Monarch of All I Survey

Kostas Stergiou has published in Artificial Intelligence Review a very interesting “review and evaluation” of adaptive constraint propagation in constraint satisfaction. It surveys, classifies, and advances the subject, and suggests directions for further work.

With the current prominence of machine learning, I was happy to see that Stergiou unearthed an old paper Rick Wallace and I wrote on Selective Relaxation for Constraint Satisfaction Problems, which might be regarded as including an early application of machine learning to CP. That presupposes a rather generous definition of “learning”, which might even apply to another of the cited papers, one I wrote with Dan Sabin on Understanding and Improving the MAC Algorithm. “Adaptation” might be a better term.

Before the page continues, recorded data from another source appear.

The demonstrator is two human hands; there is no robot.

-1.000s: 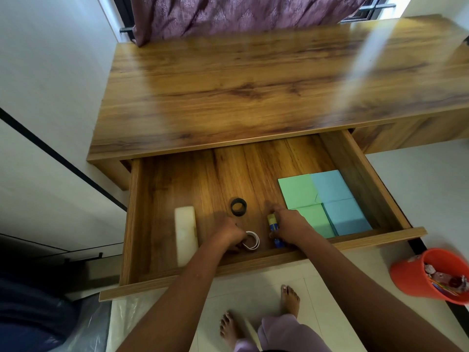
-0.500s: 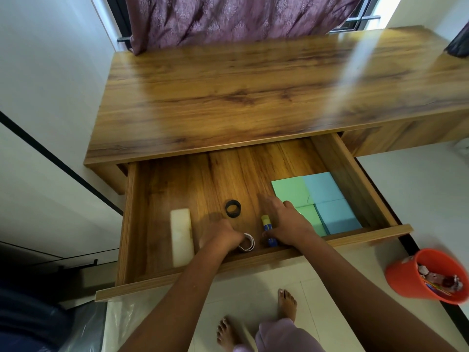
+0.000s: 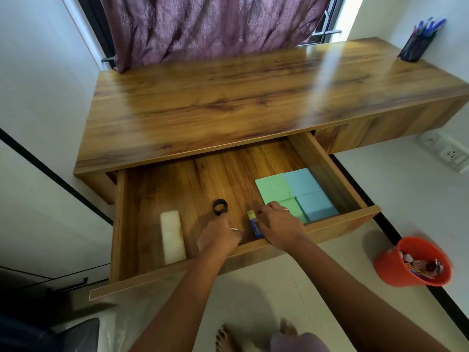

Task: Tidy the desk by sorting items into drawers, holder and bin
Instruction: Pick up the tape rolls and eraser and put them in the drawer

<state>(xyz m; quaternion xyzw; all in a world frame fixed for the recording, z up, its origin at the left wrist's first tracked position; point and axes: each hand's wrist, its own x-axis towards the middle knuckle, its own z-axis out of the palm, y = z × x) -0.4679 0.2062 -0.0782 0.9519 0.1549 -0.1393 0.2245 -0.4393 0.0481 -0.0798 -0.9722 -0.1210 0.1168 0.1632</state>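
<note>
The wooden drawer (image 3: 121,224) under the desk top (image 3: 228,102) stands pulled out. Inside lie a white block (image 3: 172,237), a black ring (image 3: 220,206), a yellow-and-blue glue stick (image 3: 253,223) and green and blue note pads (image 3: 297,191). My left hand (image 3: 218,237) is curled at the drawer's front over a white ring (image 3: 239,236), of which only an edge shows. My right hand (image 3: 279,224) lies flat, thumb against the glue stick and fingers reaching onto the green pad.
A dark pen holder (image 3: 416,47) with several pens stands at the desk's far right corner. An orange bin (image 3: 413,262) with scraps sits on the floor to the right. A wall socket (image 3: 449,153) is beyond it. My feet are below the drawer front.
My left hand has slid over the white ring, covering most of it. My right hand has loosened from the glue stick and spread toward the green pad. The view has lifted, showing the pen holder.
</note>
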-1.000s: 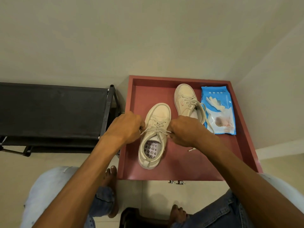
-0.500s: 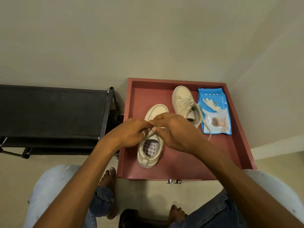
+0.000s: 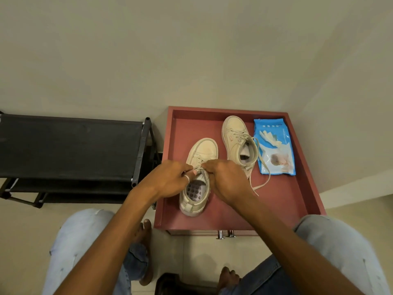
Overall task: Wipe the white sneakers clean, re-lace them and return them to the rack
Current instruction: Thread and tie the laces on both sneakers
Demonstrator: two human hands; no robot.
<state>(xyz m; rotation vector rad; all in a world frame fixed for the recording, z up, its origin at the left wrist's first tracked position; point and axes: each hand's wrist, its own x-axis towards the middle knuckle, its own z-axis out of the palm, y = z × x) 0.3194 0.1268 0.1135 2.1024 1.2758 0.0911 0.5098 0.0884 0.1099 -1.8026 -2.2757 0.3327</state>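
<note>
Two off-white sneakers stand on a red table top (image 3: 282,205). The nearer sneaker (image 3: 204,149) points away from me. My left hand (image 3: 170,179) and my right hand (image 3: 227,179) meet above its tongue, and each pinches a lace (image 3: 197,167) end there. The hands hide most of the lacing. The second sneaker (image 3: 236,139) stands further back and to the right, with its laces (image 3: 264,167) loose and trailing over the table.
A blue pack of wipes (image 3: 274,145) lies at the table's right edge. A black shoe rack (image 3: 70,147) stands to the left, against the wall. My knees in jeans and my bare feet are below the table's front edge.
A second ago my hands were apart at the sneaker's sides, pulling the lace ends outward. They have come together over the tongue and stay there, pinching the lace.
</note>
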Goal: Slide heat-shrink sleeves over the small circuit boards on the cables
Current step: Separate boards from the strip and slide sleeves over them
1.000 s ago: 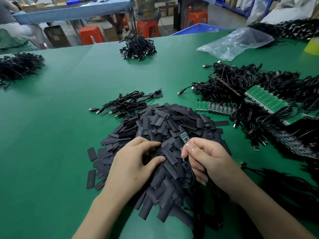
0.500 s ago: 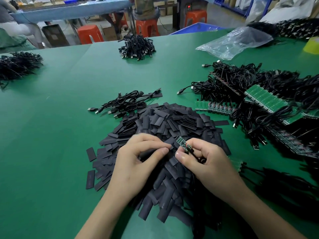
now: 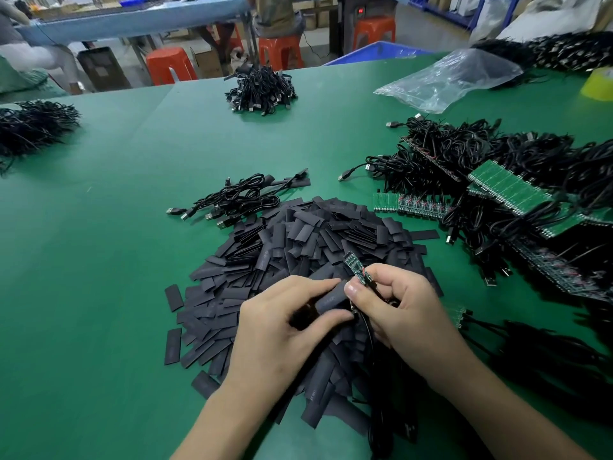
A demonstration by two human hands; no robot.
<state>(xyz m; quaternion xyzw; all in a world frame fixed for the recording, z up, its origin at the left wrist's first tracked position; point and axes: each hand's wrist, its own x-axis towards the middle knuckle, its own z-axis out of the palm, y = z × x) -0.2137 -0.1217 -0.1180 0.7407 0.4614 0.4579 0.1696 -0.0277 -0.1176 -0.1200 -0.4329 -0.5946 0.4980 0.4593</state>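
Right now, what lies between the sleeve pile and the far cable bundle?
Head view: a small bunch of cables by the sleeve pile, then bare green table.

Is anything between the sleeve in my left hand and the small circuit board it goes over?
Nothing loose. The heat-shrink sleeve, pinched in the left hand, sits below the circuit board in the right hand; only the right thumb lies between them, and the board's free end points up, away from the sleeve.

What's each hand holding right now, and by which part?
The left hand pinches one heat-shrink sleeve around its middle, between thumb and fingers. The right hand holds a small circuit board by its cable end; the free end sticks out.
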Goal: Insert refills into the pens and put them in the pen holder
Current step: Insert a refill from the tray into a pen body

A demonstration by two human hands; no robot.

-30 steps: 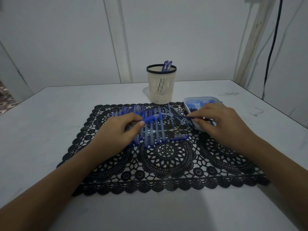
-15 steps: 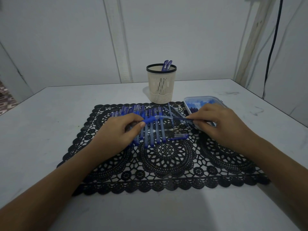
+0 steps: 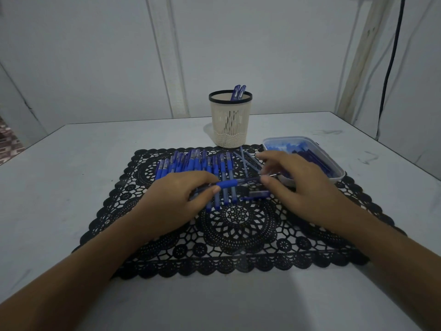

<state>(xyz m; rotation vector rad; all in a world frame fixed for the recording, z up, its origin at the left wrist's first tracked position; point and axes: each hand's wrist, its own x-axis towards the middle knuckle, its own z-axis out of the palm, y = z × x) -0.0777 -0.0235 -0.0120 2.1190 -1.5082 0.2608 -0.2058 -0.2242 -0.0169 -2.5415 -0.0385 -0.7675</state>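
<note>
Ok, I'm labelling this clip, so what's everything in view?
pen holder: one, cream with black rim, on table behind mat
pens in holder: two, blue
row of pens: many, blue, on mat
held pen: one, blue, above the row
refills: a few, pale blue, on mat right of row
tub: one, clear, holding blue parts, mat's right edge
mat: one, black lace, mid-table
table: one, white
cable: one, black, right wall
left hand: one, grips held pen
right hand: one, thumb at held pen's right end, grip unclear

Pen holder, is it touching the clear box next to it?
Apart. The head view shows bare table between the pen holder and the clear box.
</note>
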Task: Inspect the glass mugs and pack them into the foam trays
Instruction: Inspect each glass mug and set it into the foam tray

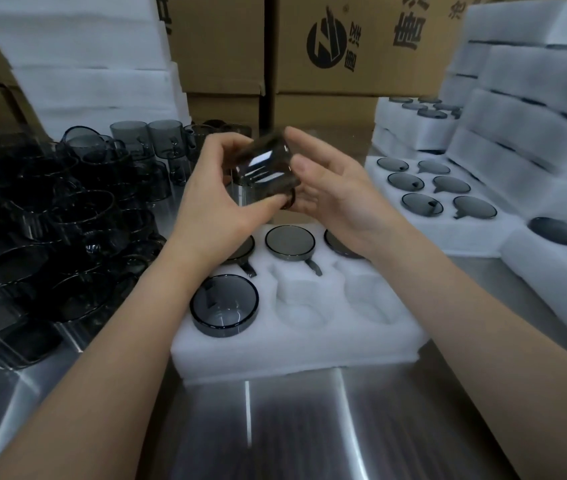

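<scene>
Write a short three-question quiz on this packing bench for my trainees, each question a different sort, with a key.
1. True or false: only the right hand touches the raised mug.
2. How many pockets of the nearest foam tray are empty?
3. The loose mugs lie on which side of that tray? A) left B) right C) on top
Key: 1 false, the left hand holds it too; 2 two; 3 A.

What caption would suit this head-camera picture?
Left hand and right hand hold a grey glass mug above a part-filled foam tray.
</scene>
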Tool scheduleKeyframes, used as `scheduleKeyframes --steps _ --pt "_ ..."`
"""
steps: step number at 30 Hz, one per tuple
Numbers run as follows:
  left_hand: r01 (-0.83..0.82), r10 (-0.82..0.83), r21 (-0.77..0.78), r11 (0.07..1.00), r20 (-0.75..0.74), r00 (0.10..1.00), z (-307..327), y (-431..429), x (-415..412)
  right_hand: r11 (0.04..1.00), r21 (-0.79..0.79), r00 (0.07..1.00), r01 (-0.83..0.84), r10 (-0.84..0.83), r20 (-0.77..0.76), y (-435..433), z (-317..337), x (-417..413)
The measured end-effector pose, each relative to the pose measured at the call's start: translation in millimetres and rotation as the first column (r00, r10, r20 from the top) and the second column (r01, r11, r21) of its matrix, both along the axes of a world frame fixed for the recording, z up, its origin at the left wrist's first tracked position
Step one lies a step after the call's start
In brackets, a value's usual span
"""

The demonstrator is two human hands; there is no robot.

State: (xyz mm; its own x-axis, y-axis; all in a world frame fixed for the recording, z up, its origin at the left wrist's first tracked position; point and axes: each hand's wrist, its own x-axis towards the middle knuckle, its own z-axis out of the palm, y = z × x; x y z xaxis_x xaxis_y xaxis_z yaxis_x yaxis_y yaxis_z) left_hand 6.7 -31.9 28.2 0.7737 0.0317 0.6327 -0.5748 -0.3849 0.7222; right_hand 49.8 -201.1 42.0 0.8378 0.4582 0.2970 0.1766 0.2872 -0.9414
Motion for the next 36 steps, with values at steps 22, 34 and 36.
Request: scheduleKeyframes --steps 22,34,36 --pt "0.018 -0.015 0.101 0.995 -0.032 0.999 1 1 0 0.997 0.063 0.999 -0.033 0.033 0.011 -1 1 2" --pt "-0.01 0.02 0.237 0.971 -0.04 0.999 2 -1 -1 0.929 -0.13 0.914 0.348 -0.305 0.268 7 -5 -4" --pt "-0.008 0.021 0.251 0.968 -0.047 0.999 2 -3 -1 0.909 -0.089 0.886 0.407 -0.369 0.281 8 -6 -3"
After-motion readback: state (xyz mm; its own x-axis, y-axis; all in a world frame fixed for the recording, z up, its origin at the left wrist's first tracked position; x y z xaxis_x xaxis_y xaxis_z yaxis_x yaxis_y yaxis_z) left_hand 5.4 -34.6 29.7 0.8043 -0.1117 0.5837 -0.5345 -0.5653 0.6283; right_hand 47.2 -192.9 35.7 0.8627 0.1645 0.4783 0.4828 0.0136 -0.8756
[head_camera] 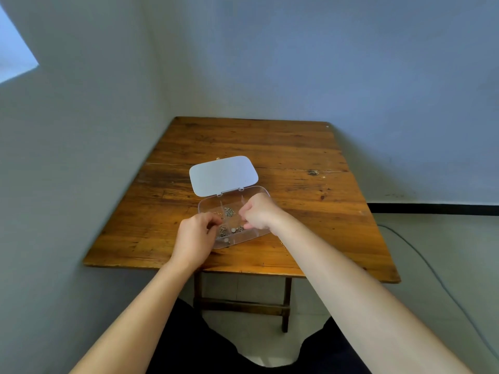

A more straightforward example of learning is the paper cited that I wrote with Susan Epstein, Rick Wallace and Xingjian Li on Learning Propagation Policies. Kostas concludes his proposals for future work with a timely call for exploring the further potential of machine learning. (Incidentally, I ran across a paper on ArXiv recently that applys deep learning to the related issue of variable ordering.)

I’d like to see more survey papers being published. It occurs to me that every thesis will include the makings of such a paper in a “related work” section or chapter. I would encourage students not just to publish papers based on the novel results in their thesis, but to publish a survey article based on their thesis work as well. The Constraints journal even has a “Surveys Editor”, currently Pascal Van Hentenryck.

I have added a link to Kostas’ paper in the “Surveys/Overviews/Bibliographies” section of my Resources website. If you publish a new survey, or have published one that is not already linked to at the website, let me know so I can link to it.